L'arrêt maladie, ou arrêt de travail, proprement dit est une prescription délivrée par le médecin. Mais elle ne suffit pas pour ouvrir tous les droits liés à cet acte.

Il s'agit alors d'envoyer l'avis d'arrêt de travail aux personnes concernées.

Il faut remplir le plus précisément possible l'avis d'arrêt de travail : des mentions manquantes pourraient entraîner des retards dans les procédures en ce qu'elles bloqueraient la caisse d'assurance maladie dans le processus d'enregistrement de l'avis.

Il s'agit alors d'y inscrire les mentions essentielles, qui sont les nom et prénom du salarié arrêté, sa date de naissance ainsi que son numéro de sécurité sociale à 15 chiffres. 

Où envoyer son arrêt de travail

L'avis d'arrêt de travail est envoyé à plusieurs intéressés : les volets 1 et 2 seront envoyés à la caisse d'assurance maladie, et le volet 3 sera réservé à l'employeur.

Si vous êtes au chômage, ce dernier volet sera adressé directement au Pôle Emploi. 

Attention : le salarié arrêté dispose d'un délai de 48 heures après délivrance de l'arrêt pour envoyer son avis aux personnes concernées.

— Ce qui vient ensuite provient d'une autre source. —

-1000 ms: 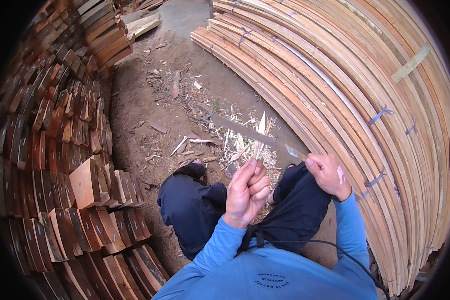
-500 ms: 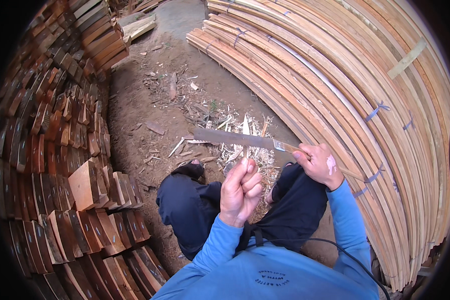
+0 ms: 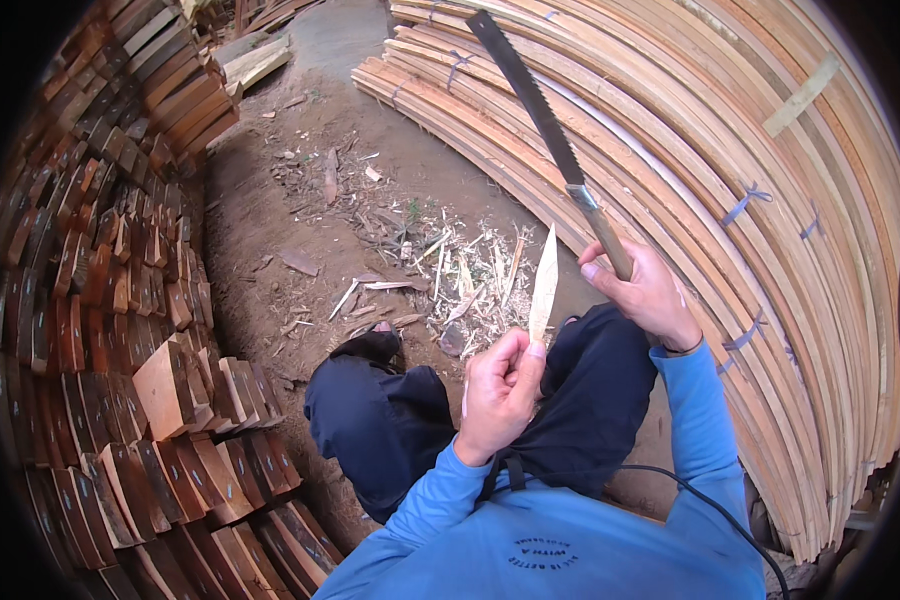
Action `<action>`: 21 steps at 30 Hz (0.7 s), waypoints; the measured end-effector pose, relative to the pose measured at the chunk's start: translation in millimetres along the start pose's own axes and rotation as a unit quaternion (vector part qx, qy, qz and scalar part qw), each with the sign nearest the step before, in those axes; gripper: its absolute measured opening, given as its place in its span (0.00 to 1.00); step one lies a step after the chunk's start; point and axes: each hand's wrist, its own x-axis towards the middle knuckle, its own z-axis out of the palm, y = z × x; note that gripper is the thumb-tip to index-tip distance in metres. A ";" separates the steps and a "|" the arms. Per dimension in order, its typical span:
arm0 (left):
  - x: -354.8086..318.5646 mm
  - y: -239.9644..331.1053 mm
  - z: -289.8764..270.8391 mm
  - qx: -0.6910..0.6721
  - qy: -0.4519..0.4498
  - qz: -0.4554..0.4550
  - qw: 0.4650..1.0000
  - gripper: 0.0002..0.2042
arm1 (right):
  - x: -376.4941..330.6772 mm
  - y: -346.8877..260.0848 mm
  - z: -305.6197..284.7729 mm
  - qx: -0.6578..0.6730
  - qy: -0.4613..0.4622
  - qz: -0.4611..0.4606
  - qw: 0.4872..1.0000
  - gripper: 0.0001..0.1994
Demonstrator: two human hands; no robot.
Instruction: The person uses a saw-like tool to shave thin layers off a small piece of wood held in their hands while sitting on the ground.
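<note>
My left hand (image 3: 500, 393) pinches the lower end of a pale, pointed piece of carved wood (image 3: 544, 285), its tip pointing up and away from me. To the right, my right hand (image 3: 646, 292) is wrapped round the wooden handle of a saw-toothed blade (image 3: 542, 105). The dark blade is raised, slanting up to the left, with teeth along its right edge and a metal collar where it meets the handle. Blade and carved wood are apart. Both hands are above my lap.
Wood shavings (image 3: 480, 270) lie on the dirt ground (image 3: 260, 215) beyond my feet. Stacked short wooden blocks (image 3: 170, 385) rise along the left. Long curved-looking bundles of wooden strips (image 3: 690, 190), tied with blue bands, fill the right side. A black cable (image 3: 705, 508) crosses my right side.
The saw-toothed blade has swung from lying level across the carved wood to pointing up and away. My left hand has moved slightly right and nearer me, turning the wood into fuller view.
</note>
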 end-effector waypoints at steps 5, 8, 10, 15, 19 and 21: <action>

L'accumulation d'envois tardifs est constatée par l'organisme de sécurité sociale qui pourra alors décider d'une sanction.

Par exemple, la caisse d'assurance maladie se réserve le droit de baisser le montant des indemnités journalières, sauf si le travailleur parvient à démontrer qu'il lui était impossible d'envoyer son avis dans le délai imparti, ou s'il était alors hospitalisé.

Arrêt de travail et salaire

Le salarié en arrêt maladie a droit au maintien de ses salaires pendant un certain temps, et selon un certain pourcentage.

Il faut pour cela que son ancienneté dans l'établissement dépasse une année, et qu'il ait droit au versement d'indemnités journalières de maladie.

Le nombre d'années d'ancienneté du travailleur est important puisque c'est cette durée qui sera prise en compte pour la fixation du pourcentage du salaire maintenu.

La période de maintien des salaires est divisée en deux temps : un premier où le salarié touche un pourcentage élevé de son ancien traitement, et un second où ce pourcentage est abaissé.

C'est sur la durée de ces périodes que l'ancienneté aura de l'influence. Cela fait qu'un salarié travaillant dans la même entreprise depuis 10 années aura droit au maintien d'une part élevée de son salaire pendant 2x40 jours, alors qu'un salarié ayant 5 ans d'ancienneté ne le touchera que pendant 2x30 jours.

Comment prolonger son arrêt de travail

La prolongation d'un arrêt de travail est possible, mais elle ne peut être accordée qu'à la suite d'un nouveau rendez-vous médical, chez le même médecin ou chez un autre en cas d'hospitalisation ou s'il est sollicité sur renvoi du premier. 

Il faudra à nouveau envoyer un avis d'arrêt de travail, toujours dans un délai de 48 heures.